The drink did the rowers good. But even so the pursuers gained. A rather futile and ill-shapen arrow plunked at the planking of the poop deck and stuck there quivering within a yard of Tros’s foot. He called Conops back to the helm, swung the arrow-engine around on its swivel and fired it.
Twelve arrows swept into the crowded boat that had ventured closest. There was an answering yell, but six or seven men dropped out of view below the gunwale and, at once, all the pursuers fell back out of range, presently dividing themselves into two columns that began again to overtake the galley, four long, crowded boats on either hand, with withes erected all around them now, crossplaited into a sort of screen to protect the crews. They had set up the withe screens incredibly swiftly.
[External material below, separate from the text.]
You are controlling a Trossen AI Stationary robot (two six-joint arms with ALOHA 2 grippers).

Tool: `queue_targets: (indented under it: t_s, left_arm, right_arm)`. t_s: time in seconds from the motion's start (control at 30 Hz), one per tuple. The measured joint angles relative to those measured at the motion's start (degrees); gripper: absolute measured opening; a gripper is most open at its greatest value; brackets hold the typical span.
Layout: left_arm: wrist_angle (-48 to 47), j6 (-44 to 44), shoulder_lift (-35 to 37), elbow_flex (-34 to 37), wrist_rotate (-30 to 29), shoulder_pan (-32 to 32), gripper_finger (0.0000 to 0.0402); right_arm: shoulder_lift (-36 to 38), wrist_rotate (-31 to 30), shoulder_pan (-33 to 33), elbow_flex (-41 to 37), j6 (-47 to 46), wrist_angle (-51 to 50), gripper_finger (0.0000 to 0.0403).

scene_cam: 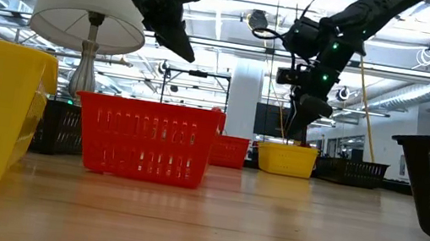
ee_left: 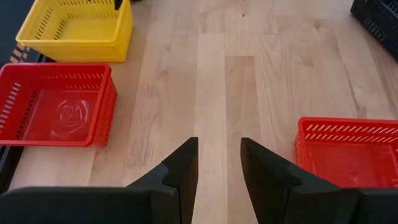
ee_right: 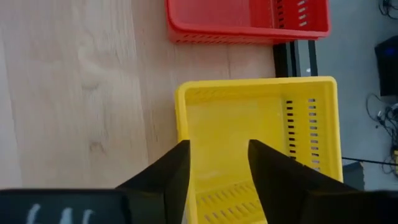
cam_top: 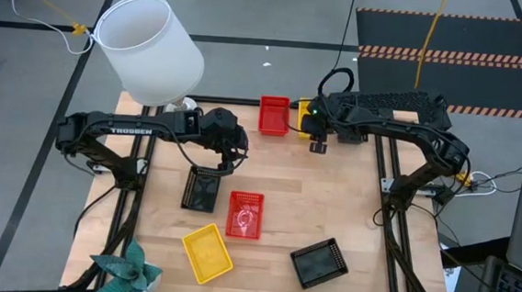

They were unsafe, unseaworthy looking craft, too narrow for the length and having to be bailed incessantly. The men who manned the paddles were inconvenienced by the screen erection around the sides, but nevertheless comparatively safe at anything but very close range, because an arrow would have to be marvelously aimed to strike straight between the withes except by sheer luck. In the bow and the stern of each boat there were skin-clad men who brandished shields and yelled to the paddlers, exposing themselves recklessly and dancing to attract attention.
“They have fought many Northmen,” Tros remarked to Conops. “They know how to draw a longship’s fire and to protect the paddlers.”